Diageo shares slid 40.5 pence, or 4.1 percent, to 956 pence in London, erasing this year’s gain. Rival Pernod Ricard SA fell 3.9 percent in Paris.
‘Worst is Over’
“We feel that the worst is over, but were not shouting about green shoots,” Chief Financial Officer Nick Rose said on a conference call today. Rose said he would prefer to provide a lower profit forecast now to avoid a repeat of last year, when the distiller cut its forecast halfway through the year.
Diageo’s net income rose to 1.62 billion pounds ($2.63 billion) in the year through June from 1.52 billion pounds a year earlier, the company said today. That beat the 1.58 billion-pound average estimate of 11 analysts surveyed by Bloomberg News.
“While the economic downturn has affected all markets, the response of customers and consumers has not been uniform and therefore the impact on our business has been varied,” Walsh said in the statement.

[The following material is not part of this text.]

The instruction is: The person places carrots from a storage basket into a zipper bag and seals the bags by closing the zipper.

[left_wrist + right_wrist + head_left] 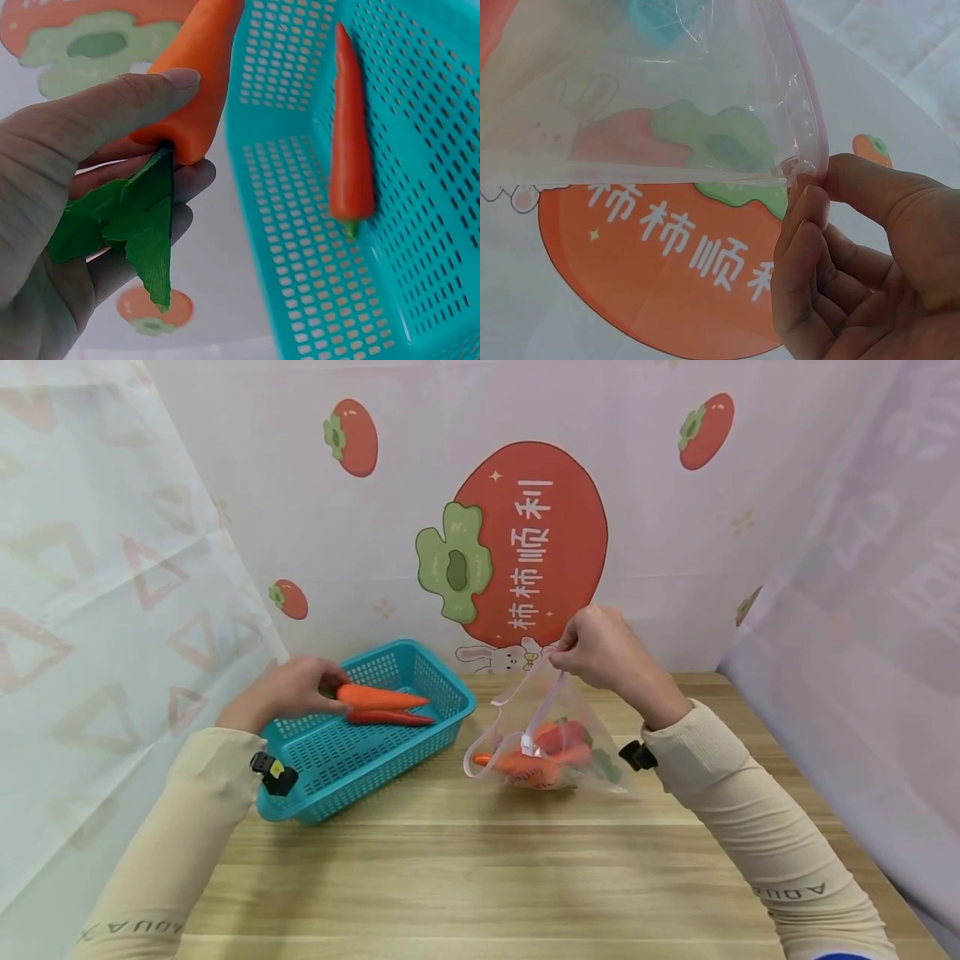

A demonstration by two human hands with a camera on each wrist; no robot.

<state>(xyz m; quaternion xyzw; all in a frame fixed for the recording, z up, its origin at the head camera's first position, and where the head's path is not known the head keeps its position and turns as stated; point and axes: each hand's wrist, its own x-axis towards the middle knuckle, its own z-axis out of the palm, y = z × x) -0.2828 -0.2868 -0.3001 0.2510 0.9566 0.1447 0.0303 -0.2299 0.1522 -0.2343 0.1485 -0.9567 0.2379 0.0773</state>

In the U.S., where Diageo generates almost 40 percent of earnings, volumes and operating profit were unchanged as distributors began to re-order stock and the company introduced products such as ready-to-pour Smirnoff cocktails. The distiller, which sponsors the New York Yankees with Johnnie Walker and Ketel One vodka, said U.S. distributors and wholesalers cut inventory levels by 1 million cases at the end of the third quarter.
Job Cuts
In Europe, Diageo’s second-largest market, volumes fell 6 percent and profit declined 1 percent, hurt by the weaker Irish and Spanish economies. Diageo’s international unit increased earnings by 10 percent, led by sales of Guinness in Africa.
The Smirnoff vodka maker shed staff in the U.S. and has announced distillery and packaging plant closures at the cost of 900 jobs in Scotland to save 120 million pounds annually by the end of the year and an additional 40 million pounds by 2012.

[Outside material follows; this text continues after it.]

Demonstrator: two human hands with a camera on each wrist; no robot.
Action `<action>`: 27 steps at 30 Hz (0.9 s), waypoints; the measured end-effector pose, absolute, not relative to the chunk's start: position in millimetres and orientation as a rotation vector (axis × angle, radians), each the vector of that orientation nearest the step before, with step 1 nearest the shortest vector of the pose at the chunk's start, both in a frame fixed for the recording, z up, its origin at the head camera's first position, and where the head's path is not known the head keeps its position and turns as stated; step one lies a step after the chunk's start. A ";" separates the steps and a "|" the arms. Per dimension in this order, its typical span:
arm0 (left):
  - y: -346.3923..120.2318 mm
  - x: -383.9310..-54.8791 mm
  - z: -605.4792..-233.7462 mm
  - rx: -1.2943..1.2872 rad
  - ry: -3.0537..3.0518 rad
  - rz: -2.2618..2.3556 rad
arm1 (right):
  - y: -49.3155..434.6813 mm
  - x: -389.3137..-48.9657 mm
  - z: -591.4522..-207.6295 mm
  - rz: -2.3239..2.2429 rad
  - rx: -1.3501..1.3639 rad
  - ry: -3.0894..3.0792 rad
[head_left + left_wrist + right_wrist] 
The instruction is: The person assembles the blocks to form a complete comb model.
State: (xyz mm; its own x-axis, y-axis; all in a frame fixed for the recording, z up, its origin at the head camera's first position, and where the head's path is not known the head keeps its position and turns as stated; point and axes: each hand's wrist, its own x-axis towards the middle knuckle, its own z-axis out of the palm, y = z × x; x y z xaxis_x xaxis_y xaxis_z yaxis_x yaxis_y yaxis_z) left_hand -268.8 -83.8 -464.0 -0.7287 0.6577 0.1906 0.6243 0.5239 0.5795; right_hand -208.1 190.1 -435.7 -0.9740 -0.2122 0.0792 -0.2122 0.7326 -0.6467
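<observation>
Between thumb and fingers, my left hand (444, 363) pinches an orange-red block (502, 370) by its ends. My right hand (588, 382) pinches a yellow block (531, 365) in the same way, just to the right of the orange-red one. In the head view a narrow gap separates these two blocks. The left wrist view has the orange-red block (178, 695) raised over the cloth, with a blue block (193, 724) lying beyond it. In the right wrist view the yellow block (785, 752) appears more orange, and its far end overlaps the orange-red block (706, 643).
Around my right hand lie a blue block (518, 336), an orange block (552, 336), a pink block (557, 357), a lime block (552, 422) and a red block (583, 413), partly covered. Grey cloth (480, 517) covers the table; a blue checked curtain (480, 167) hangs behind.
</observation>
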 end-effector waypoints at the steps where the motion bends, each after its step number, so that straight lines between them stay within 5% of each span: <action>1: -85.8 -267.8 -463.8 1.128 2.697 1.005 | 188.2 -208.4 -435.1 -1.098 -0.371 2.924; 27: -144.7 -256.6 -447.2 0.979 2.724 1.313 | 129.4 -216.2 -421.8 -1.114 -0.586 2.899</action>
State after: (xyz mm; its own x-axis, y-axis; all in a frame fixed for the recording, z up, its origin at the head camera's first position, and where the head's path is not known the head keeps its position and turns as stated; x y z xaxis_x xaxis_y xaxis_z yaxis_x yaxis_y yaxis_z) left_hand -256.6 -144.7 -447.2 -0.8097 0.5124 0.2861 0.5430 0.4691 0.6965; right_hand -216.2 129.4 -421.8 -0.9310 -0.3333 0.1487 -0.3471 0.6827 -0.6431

This year’s planned savings will boost organic operating profit by 4.6 percent, according to UBS AG analyst Melissa Earlam. Diageo’s guidance implies that operating profit excluding the savings “is flat or declines,” she said. Earlam has a “neutral” rating on the stock.

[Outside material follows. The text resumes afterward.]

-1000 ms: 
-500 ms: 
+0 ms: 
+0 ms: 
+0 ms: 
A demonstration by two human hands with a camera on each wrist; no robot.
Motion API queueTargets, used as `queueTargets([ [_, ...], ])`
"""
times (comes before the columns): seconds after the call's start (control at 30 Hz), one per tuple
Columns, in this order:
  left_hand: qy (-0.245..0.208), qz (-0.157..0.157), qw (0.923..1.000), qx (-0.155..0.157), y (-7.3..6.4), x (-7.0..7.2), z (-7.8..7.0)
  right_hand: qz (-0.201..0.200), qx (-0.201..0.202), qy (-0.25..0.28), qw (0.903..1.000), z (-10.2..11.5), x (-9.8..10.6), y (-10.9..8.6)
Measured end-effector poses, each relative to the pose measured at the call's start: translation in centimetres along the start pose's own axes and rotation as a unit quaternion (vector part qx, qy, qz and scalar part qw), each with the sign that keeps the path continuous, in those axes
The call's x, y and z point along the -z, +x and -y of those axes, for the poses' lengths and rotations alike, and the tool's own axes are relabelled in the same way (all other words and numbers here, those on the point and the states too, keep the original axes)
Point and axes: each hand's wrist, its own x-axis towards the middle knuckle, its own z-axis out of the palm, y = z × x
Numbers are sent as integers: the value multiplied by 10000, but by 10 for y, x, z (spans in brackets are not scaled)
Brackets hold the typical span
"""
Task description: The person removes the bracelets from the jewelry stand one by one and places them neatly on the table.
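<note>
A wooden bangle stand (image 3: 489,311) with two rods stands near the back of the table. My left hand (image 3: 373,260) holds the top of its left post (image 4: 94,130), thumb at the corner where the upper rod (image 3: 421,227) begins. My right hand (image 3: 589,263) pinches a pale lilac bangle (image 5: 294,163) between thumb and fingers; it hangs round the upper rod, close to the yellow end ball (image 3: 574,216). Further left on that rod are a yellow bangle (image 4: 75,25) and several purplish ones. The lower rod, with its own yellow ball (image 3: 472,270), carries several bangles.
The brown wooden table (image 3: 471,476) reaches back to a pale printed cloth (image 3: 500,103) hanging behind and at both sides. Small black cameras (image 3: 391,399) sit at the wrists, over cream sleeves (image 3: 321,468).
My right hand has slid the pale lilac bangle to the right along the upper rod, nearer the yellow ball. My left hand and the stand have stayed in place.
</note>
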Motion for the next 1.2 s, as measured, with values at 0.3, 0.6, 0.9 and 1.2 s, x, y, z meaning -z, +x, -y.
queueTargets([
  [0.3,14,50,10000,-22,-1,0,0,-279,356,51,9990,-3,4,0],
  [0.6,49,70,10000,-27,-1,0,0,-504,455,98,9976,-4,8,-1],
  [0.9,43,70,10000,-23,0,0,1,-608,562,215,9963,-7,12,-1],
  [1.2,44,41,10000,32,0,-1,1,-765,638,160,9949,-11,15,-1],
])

Net sales, which exclude excise duties, rose 15 percent to 9.31 billion pounds last year, helped by 1.1 billion pounds of positive exchange rate movements.
Operating Costs
The gross margin, a gauge of profitability, narrowed 1.5 percentage points due to “the negative mix effect of consumers trading down within brands and the volume decline of higher gross margin segments,” such as Scotch whisky, the company said. Volume sales of Johnnie Walker whisky declined 11 percent.
Operating costs increased by 912 million pounds, mostly due to higher costs for promoting and discounting o make sure drinkers didn’t stray to cheaper brands. The liquor maker increased advertising in the U.S. and slowed activity in weaker markets including Spain, leading to a 9 percent reduction in marketing expenditure, excluding currency swings.
Marketing spending fell to 14.1 percent of net sales from 15.3 percent in the year-earlier period.
Diageo will be “very cautious” about raising prices this year, with any increases in the U.S. likely to be selective, Rose said. Prices are more likely to rise in Latin America, he said.